YOUR OBJECTIVE:
Pull out every line below that contains the word "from".
=-=-=
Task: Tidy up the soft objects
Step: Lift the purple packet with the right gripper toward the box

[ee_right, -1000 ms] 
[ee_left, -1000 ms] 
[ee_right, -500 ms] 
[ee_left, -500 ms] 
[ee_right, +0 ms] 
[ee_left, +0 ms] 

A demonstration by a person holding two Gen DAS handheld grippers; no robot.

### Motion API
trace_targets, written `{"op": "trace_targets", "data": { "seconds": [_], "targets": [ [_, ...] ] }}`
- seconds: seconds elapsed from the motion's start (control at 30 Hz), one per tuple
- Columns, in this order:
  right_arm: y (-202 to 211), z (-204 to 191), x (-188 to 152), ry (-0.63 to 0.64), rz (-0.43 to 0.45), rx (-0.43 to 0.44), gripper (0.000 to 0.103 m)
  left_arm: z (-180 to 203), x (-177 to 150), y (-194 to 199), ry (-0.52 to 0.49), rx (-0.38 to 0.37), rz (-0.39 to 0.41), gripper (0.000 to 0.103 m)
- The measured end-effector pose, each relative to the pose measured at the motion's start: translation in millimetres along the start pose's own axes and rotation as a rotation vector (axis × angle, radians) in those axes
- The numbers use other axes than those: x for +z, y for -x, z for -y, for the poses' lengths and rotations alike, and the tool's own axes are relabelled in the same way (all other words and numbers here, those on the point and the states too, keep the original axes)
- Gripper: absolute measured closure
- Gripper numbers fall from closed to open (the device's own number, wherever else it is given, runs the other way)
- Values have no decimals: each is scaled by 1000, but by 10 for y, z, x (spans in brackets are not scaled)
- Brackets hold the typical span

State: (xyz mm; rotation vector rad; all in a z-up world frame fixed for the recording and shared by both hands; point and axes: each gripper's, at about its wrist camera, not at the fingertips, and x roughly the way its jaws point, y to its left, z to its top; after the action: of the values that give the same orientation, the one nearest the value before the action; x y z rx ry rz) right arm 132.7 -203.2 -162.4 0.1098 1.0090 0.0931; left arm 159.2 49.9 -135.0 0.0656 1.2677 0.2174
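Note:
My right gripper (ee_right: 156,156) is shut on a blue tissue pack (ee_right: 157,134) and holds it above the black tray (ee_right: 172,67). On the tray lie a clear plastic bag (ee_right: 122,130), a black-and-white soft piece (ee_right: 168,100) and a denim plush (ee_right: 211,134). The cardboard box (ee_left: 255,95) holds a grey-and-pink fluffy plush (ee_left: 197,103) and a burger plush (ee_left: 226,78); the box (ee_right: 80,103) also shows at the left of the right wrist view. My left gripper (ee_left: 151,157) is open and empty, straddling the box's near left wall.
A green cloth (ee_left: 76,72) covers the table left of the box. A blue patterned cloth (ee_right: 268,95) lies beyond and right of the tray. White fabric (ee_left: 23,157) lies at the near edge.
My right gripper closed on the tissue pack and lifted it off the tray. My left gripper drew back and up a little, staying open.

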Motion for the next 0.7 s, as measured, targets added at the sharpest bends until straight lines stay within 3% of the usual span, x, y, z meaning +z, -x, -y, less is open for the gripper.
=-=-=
OUTPUT OF THE TASK:
- seconds: seconds elapsed from the motion's start (control at 30 Hz), one per tuple
- Gripper numbers fall from closed to open (the device's own number, wherever else it is given, runs the other way)

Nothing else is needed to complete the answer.